Hacker News new | ask | show | jobs
by ole_tange 3588 days ago
GNU Parallel is extremely sluggish because it does all sort of different things behind your back: It buffers output on disk (so the from different jobs are not mixed and you are not limited by the amount of RAM - it will even compress the buffering if you are short on disk space), it checks if the disk is full for every job (so you do not end up with missing output), it gives every process its own process group (so the process with children can be killed reliably with --timeout and --memfree), and a lot of other stuff.

It lets you code your own replacement string (using --rpl), and lets you make composed commands with shell syntax:

    myfunc() { echo joe $*; }
    export -f myfunc
    parallel 'if [ "{}" == "a" ] ; then myfunc {} > {}; fi' ::: a b c
It does not need a special compiler, but runs on most platforms that have Perl >=5.8. Input can be larger than memory, so this:

    yes `seq 10000` | parallel true
will not cause your memory to run full.

You can read a lot more about the design in `man parallel_design` and see the evolution of overhead time per job compared to each release on: https://www.gnu.org/software/parallel/process-time-j2-1700MH...

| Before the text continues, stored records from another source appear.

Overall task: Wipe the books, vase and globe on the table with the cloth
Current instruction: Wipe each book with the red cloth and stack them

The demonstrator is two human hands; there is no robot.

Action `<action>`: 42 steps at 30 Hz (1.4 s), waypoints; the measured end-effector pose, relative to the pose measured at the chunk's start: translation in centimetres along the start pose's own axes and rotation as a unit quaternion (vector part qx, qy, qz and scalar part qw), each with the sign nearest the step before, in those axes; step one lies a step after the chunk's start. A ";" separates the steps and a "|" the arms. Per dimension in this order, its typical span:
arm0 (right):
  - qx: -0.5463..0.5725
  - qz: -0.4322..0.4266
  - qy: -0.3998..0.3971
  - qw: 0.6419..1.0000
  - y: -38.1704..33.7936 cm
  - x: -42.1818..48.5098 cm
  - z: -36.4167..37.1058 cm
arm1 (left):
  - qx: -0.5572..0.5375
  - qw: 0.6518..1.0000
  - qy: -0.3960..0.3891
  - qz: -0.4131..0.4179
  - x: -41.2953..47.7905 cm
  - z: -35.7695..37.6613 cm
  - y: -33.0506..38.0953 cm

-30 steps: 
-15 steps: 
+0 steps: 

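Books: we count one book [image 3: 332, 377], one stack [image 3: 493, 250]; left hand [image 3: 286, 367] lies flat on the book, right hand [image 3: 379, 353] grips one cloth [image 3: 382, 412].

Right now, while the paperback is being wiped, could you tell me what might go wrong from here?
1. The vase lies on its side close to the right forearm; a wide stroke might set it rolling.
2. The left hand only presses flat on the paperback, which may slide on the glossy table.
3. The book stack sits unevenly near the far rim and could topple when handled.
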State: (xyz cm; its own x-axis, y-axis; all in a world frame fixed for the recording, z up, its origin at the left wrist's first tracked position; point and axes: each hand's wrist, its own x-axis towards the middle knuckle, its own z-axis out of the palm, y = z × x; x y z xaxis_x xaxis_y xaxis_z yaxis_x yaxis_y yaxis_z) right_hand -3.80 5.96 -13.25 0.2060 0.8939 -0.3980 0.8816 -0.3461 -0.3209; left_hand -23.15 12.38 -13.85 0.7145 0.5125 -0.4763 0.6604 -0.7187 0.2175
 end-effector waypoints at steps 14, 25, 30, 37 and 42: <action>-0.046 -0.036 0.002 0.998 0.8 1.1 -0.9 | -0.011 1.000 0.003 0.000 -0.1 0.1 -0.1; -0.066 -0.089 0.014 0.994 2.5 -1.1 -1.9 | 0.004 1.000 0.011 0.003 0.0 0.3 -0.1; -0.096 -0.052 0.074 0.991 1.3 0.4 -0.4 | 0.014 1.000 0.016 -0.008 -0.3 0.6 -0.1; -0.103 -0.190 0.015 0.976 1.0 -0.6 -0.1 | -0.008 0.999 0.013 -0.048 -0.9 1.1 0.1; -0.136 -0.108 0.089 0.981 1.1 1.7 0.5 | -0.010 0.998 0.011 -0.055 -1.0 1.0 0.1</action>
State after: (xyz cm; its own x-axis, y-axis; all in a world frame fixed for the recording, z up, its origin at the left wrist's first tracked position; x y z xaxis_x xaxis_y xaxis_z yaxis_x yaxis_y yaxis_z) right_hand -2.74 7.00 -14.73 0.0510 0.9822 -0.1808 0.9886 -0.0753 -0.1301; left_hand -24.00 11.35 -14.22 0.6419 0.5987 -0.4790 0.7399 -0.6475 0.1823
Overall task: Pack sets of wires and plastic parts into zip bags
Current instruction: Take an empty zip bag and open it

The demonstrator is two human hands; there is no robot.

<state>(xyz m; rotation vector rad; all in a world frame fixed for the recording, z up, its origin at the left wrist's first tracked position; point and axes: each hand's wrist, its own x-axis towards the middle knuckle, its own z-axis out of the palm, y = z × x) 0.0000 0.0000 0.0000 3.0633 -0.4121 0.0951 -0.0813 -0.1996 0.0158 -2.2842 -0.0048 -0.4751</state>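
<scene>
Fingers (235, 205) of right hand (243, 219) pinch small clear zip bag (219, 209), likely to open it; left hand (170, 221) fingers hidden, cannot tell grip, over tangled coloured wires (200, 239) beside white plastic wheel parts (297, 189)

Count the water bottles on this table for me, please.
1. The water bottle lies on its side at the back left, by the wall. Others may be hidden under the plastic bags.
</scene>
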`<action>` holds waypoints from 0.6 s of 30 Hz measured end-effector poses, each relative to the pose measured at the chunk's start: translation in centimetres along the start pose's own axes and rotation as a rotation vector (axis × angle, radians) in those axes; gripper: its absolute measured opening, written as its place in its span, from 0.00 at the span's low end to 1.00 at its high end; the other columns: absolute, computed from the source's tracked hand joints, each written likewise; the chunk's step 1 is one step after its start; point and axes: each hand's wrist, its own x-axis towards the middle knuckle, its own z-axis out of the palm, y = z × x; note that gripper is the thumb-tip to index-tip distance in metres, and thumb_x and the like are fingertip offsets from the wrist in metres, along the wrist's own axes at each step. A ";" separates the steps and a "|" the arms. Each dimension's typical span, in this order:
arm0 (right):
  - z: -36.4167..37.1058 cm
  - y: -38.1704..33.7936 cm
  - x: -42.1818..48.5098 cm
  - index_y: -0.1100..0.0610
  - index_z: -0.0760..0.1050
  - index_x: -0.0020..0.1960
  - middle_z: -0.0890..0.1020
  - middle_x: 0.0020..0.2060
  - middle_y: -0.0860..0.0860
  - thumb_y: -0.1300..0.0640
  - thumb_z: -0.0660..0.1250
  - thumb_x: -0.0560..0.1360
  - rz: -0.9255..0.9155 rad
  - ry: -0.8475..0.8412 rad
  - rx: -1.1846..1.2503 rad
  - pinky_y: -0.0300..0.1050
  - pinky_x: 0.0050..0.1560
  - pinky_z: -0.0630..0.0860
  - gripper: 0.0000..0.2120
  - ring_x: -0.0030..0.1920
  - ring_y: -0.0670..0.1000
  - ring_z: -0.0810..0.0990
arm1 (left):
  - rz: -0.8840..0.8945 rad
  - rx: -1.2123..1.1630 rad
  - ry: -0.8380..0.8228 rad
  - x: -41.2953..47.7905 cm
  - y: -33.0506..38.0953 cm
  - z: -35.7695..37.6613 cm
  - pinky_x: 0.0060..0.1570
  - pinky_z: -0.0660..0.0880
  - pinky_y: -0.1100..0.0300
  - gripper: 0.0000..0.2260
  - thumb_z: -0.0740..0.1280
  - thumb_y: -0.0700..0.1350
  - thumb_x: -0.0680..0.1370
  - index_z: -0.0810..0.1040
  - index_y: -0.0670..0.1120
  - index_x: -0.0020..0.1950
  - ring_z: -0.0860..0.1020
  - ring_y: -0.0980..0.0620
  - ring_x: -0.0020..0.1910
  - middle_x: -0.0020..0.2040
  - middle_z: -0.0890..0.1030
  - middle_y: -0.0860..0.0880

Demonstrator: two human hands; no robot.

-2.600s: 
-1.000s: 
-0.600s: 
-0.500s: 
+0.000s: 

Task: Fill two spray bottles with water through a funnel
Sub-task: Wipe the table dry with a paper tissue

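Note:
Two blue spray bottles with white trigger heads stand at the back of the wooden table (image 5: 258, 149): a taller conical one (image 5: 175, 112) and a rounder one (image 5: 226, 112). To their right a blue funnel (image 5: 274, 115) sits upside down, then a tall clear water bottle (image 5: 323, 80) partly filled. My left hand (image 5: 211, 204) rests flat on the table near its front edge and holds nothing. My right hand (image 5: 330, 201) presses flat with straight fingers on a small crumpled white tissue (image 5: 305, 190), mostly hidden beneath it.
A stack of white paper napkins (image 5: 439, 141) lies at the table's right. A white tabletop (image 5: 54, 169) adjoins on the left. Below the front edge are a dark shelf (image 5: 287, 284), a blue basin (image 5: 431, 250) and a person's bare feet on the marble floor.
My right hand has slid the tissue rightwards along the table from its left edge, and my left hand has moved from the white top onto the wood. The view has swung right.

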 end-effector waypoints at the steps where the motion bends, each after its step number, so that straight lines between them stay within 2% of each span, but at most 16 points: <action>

In other words: Treat GNU Parallel as the reliable Volvo that has a lot of flexibility and will get the job done with no nasty corner case surprises.

It is no doubt possible to make a better specialized tool for situations where the overhead of a few ms per job is an issue and where you neither need brakes, seatbelts nor airbags. xargs is an example of such a tool, and you can have both GNU Parallel and xargs installed side by side.